STORED DATA:
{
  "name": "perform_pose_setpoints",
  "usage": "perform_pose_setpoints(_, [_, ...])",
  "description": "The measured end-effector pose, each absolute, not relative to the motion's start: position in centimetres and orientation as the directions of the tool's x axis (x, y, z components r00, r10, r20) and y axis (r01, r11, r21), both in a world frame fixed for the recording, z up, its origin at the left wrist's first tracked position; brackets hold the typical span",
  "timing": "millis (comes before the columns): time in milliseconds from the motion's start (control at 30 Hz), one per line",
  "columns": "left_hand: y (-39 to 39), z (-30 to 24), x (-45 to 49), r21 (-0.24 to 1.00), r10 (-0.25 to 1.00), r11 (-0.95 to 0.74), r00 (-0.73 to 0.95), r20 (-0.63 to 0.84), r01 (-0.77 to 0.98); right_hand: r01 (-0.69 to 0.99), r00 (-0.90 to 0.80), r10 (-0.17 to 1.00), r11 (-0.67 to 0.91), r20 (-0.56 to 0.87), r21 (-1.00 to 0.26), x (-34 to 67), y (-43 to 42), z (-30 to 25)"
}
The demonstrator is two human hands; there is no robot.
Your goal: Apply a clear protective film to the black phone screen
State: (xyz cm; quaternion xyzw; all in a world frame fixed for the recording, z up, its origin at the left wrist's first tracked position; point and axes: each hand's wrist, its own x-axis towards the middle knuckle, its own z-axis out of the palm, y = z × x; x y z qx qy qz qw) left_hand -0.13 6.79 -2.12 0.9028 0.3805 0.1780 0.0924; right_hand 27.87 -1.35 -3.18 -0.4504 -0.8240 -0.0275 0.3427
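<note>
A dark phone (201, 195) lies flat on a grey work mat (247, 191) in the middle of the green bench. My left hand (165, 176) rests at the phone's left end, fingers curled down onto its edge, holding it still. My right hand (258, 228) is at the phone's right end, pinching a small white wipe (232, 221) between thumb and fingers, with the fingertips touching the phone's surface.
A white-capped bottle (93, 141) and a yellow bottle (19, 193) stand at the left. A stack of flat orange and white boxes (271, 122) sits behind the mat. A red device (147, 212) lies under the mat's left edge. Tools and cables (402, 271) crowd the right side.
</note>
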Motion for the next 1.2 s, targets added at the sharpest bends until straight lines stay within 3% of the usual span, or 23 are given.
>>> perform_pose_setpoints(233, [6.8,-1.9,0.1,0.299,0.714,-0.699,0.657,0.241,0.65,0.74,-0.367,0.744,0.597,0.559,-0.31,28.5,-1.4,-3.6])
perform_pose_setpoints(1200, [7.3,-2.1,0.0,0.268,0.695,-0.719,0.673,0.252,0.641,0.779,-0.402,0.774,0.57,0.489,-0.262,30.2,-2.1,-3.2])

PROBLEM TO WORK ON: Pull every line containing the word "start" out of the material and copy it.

TASK RESPONSE:
  "description": "The measured end-effector pose, each absolute, not relative to the motion's start: position in centimetres and orientation as the directions of the tool's x axis (x, y, z components r00, r10, r20) and y axis (r01, r11, r21), both in a world frame fixed for the recording, z up, its origin at the left wrist's first tracked position; brackets hold the typical span",
  "timing": "millis (comes before the columns): time in milliseconds from the motion's start (control at 30 Hz), one per line",

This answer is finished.